Performance tips for Azure Cosmos DB Python SDK



The performance tips in this article are for Azure Cosmos DB Python SDK only. Please see the Azure Cosmos DB Python SDK Readme Release notes, Package (PyPI), Package (Conda), and troubleshooting guide for more information.

Azure Cosmos DB is a fast and flexible distributed database that scales seamlessly with guaranteed latency and throughput. You do not have to make major architecture changes or write complex code to scale your database with Azure Cosmos DB. Scaling up and down is as easy as making a single API call or SDK method call.

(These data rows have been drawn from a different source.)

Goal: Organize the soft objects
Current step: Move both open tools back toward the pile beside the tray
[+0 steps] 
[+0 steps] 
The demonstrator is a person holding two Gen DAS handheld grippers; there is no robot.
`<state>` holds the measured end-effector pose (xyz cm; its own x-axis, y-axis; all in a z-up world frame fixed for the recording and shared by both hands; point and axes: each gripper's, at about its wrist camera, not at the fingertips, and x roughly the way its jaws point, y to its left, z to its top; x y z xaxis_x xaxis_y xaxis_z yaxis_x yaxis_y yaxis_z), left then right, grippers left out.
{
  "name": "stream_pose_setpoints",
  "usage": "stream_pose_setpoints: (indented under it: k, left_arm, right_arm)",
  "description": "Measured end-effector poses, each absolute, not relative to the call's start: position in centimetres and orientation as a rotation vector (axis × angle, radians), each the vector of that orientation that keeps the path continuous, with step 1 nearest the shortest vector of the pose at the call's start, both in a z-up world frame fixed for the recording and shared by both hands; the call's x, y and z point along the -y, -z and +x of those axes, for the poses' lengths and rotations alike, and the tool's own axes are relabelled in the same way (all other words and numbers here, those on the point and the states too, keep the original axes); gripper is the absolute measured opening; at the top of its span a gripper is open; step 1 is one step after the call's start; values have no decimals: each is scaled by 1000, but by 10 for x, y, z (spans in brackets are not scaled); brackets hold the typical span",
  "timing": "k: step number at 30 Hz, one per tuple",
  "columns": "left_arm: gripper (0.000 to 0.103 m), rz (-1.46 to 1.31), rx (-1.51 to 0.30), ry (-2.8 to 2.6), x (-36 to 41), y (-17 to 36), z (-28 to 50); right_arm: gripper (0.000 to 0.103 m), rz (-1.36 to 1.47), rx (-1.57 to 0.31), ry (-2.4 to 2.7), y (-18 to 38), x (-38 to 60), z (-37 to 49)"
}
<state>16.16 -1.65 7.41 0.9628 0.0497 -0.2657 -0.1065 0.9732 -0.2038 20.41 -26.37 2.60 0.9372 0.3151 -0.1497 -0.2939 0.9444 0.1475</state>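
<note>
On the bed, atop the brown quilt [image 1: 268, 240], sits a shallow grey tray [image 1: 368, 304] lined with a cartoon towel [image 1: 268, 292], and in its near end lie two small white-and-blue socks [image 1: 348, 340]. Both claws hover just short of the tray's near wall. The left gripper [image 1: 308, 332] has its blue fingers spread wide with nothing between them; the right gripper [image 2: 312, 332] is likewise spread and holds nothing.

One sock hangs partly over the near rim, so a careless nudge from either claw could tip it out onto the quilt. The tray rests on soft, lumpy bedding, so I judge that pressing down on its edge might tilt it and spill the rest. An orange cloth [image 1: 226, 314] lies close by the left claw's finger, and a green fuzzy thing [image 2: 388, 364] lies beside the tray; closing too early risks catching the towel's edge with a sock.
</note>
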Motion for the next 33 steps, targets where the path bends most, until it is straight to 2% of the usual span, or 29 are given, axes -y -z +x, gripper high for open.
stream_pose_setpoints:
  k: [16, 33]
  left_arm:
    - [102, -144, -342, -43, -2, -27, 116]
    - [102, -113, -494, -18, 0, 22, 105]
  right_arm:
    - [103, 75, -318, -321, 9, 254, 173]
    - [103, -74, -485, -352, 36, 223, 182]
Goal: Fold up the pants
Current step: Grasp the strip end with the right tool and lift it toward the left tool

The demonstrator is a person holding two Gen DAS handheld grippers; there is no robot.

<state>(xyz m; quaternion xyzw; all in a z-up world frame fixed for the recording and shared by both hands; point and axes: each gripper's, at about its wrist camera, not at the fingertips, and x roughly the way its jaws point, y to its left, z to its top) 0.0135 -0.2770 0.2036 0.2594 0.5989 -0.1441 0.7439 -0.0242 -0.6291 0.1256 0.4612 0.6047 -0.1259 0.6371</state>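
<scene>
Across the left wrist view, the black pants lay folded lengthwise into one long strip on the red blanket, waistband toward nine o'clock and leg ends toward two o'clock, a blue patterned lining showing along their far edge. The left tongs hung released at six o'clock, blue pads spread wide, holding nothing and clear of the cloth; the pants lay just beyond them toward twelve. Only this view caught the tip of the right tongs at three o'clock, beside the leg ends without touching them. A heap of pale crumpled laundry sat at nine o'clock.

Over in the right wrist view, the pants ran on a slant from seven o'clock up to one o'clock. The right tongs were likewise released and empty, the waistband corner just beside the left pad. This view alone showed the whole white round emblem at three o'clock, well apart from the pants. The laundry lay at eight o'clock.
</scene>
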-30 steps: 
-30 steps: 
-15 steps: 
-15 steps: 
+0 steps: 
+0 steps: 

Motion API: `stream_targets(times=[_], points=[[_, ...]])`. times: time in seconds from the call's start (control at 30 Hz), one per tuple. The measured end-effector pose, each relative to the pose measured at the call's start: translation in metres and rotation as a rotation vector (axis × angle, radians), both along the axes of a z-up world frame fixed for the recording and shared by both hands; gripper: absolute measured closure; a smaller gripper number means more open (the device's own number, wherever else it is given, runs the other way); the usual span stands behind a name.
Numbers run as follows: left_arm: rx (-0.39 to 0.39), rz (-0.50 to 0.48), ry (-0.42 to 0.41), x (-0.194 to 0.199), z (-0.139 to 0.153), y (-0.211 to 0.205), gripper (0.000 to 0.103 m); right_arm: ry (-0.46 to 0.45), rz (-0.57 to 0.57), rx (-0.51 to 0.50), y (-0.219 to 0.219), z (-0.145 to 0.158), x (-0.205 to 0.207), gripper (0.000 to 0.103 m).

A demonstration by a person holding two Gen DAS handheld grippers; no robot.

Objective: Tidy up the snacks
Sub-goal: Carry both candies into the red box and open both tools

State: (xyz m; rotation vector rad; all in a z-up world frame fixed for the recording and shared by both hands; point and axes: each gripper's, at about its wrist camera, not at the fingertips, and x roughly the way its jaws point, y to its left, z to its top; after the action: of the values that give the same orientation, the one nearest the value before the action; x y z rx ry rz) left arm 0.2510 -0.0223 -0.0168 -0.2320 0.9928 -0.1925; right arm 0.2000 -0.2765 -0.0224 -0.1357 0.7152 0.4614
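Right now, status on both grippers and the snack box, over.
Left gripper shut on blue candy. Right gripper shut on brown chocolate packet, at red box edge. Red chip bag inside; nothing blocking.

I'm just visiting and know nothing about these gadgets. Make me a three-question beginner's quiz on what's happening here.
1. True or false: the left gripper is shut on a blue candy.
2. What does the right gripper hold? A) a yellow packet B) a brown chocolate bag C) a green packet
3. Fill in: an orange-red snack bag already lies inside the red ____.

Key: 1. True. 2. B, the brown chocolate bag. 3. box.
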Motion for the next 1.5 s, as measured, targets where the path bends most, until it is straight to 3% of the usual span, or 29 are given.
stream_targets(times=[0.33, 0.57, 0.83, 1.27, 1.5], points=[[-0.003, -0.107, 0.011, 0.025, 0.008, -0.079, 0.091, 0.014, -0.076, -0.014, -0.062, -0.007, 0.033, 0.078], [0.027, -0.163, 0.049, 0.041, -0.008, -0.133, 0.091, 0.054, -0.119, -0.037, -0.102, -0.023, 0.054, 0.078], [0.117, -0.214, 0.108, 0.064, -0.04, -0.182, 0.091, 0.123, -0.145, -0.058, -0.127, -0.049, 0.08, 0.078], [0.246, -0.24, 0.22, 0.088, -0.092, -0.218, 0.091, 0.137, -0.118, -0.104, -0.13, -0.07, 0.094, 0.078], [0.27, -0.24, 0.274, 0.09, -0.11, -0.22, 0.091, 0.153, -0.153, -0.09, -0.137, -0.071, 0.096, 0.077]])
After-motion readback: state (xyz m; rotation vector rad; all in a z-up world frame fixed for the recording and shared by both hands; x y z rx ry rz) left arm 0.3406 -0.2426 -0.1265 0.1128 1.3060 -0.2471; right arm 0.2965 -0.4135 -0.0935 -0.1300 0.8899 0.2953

However, because Azure Cosmos DB is accessed via network calls there are client-side optimizations you can make to achieve peak performance when using Azure Cosmos DB Python SDK.

So if you're asking "How can I improve my database performance?" consider the following options:


  • Collocate clients in same Azure region for performance

When possible, place any applications calling Azure Cosmos DB in the same region as the Azure Cosmos DB database. For an approximate comparison, calls to Azure Cosmos DB within the same region complete within 1-2 ms, but the latency between the West and East coast of the US is >50 ms. This latency can likely vary from request to request depending on the route taken by the request as it passes from the client to the Azure datacenter boundary. The lowest possible latency is achieved by ensuring the calling application is located within the same Azure region as the provisioned Azure Cosmos DB endpoint. For a list of available regions, see Azure Regions.

Illustration of the Azure Cosmos DB connection policy.

An app that interacts with a multi-region Azure Cosmos DB account needs to configure preferred locations to ensure that requests are going to a collocated region.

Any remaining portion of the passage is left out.